Dataset records —
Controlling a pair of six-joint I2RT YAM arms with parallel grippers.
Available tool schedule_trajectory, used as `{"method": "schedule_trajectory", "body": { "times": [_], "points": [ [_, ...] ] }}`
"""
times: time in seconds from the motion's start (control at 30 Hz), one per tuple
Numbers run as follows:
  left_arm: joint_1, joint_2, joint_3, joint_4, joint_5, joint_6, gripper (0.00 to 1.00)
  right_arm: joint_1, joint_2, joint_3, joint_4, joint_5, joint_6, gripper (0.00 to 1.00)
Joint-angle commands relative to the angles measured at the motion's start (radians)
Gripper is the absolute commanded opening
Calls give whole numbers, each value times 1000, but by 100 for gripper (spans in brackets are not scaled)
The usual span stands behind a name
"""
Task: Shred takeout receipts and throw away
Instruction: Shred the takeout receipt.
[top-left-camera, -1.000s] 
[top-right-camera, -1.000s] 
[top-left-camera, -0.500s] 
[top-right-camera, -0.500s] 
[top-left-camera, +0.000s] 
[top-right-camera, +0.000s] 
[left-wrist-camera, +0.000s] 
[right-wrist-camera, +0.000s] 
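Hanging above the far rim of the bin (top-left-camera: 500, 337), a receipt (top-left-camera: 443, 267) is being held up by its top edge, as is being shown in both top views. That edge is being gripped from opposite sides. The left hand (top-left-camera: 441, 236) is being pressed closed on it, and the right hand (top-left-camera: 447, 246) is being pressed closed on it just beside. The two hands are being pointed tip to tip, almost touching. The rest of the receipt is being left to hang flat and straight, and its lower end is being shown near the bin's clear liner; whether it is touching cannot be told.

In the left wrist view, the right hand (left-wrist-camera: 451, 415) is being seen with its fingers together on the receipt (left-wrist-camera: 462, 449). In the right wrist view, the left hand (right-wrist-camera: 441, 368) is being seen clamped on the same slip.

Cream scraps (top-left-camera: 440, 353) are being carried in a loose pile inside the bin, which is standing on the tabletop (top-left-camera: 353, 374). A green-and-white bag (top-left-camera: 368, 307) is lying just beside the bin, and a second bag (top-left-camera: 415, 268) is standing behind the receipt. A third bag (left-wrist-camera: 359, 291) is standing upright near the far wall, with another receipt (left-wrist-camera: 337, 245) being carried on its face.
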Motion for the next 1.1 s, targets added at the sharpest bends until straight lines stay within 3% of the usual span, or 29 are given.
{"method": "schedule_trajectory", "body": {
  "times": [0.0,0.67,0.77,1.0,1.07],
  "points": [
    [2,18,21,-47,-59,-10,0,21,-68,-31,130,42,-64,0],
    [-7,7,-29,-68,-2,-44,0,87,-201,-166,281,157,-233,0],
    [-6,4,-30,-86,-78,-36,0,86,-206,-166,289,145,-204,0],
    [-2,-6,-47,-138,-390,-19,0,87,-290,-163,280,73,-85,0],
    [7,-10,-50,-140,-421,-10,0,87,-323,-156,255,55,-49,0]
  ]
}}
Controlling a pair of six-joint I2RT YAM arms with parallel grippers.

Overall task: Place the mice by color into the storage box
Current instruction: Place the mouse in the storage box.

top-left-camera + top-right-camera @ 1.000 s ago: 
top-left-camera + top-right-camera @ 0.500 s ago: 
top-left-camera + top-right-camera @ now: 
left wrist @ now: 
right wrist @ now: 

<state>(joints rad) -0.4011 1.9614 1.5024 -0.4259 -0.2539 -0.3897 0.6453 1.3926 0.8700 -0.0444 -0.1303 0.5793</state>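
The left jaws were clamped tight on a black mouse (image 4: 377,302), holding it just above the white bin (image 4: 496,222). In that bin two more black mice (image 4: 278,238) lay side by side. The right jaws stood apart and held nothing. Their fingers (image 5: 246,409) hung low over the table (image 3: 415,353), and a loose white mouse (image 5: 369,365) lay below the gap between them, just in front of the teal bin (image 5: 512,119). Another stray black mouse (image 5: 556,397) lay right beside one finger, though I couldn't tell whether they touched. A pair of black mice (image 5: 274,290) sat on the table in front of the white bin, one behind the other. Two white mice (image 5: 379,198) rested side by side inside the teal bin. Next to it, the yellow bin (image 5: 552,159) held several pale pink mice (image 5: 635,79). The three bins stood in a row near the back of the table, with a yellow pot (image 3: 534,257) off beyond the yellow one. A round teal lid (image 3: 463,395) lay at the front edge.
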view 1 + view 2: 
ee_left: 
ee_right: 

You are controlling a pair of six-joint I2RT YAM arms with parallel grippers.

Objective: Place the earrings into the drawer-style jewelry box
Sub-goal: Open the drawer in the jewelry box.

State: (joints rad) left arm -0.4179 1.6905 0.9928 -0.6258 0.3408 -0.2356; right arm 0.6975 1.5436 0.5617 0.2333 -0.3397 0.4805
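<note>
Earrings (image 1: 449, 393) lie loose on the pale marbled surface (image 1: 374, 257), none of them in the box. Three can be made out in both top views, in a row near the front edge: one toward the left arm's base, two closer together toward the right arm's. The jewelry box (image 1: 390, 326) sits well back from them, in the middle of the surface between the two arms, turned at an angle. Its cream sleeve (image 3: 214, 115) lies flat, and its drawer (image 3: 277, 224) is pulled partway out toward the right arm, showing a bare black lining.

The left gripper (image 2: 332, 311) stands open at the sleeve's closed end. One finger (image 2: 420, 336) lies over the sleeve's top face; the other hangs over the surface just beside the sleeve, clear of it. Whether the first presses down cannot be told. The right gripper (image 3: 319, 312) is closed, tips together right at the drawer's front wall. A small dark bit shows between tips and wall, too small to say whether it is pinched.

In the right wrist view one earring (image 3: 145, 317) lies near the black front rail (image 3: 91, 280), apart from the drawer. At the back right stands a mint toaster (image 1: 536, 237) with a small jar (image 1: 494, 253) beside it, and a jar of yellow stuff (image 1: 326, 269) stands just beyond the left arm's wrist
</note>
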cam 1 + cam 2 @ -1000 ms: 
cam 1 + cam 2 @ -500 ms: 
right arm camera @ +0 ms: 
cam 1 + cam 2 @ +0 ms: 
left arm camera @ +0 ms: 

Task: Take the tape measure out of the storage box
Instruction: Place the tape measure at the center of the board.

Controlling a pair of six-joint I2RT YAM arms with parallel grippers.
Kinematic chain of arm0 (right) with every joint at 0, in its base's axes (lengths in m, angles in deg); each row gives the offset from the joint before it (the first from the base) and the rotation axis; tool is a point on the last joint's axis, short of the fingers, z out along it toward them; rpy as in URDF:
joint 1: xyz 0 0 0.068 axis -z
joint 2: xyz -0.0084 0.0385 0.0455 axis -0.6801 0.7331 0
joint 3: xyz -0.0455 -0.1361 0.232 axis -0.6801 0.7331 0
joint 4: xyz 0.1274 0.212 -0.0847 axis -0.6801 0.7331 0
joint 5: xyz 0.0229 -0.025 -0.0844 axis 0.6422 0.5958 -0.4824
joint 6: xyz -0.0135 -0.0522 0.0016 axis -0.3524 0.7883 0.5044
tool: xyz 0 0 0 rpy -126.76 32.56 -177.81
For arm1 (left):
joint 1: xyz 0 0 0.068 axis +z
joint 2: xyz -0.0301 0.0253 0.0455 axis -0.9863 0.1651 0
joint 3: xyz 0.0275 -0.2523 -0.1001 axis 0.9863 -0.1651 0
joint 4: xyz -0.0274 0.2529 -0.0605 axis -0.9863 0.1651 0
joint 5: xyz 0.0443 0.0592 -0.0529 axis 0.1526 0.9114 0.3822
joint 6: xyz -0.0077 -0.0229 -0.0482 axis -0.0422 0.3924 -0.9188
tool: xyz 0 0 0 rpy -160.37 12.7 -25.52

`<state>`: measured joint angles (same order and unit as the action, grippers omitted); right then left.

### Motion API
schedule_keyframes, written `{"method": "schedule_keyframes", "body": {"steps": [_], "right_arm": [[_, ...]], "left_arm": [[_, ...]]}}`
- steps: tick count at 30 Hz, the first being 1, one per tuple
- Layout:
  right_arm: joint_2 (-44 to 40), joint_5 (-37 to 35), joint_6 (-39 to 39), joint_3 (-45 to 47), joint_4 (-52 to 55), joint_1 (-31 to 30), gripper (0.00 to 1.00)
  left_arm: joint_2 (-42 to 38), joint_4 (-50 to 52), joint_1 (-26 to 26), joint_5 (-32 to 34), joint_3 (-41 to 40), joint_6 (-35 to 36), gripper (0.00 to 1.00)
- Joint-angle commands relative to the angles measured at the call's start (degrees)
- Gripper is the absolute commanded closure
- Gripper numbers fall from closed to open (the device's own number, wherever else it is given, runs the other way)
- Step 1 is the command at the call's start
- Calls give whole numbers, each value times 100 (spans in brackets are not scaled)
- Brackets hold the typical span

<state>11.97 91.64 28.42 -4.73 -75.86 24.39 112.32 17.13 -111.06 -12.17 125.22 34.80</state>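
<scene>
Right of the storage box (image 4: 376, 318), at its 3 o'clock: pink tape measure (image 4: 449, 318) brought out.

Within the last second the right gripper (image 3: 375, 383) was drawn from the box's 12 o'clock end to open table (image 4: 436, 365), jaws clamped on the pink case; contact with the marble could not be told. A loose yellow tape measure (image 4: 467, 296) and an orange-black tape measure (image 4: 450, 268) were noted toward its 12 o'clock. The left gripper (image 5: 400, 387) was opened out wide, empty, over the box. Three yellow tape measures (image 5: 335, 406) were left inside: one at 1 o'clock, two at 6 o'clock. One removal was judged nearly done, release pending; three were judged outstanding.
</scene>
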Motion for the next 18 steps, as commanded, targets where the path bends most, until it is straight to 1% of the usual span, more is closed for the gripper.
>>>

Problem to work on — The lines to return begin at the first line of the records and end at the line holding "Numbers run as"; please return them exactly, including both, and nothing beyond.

Answer box —
Controlling a pair of six-joint I2RT YAM arms with parallel grippers.
Available tool schedule_trajectory, used as `{"method": "schedule_trajectory", "body": { "times": [_], "points": [ [_, ...] ] }}`
"""
times: time in seconds from the motion's start (control at 30 Hz), one per tuple
Numbers run as follows:

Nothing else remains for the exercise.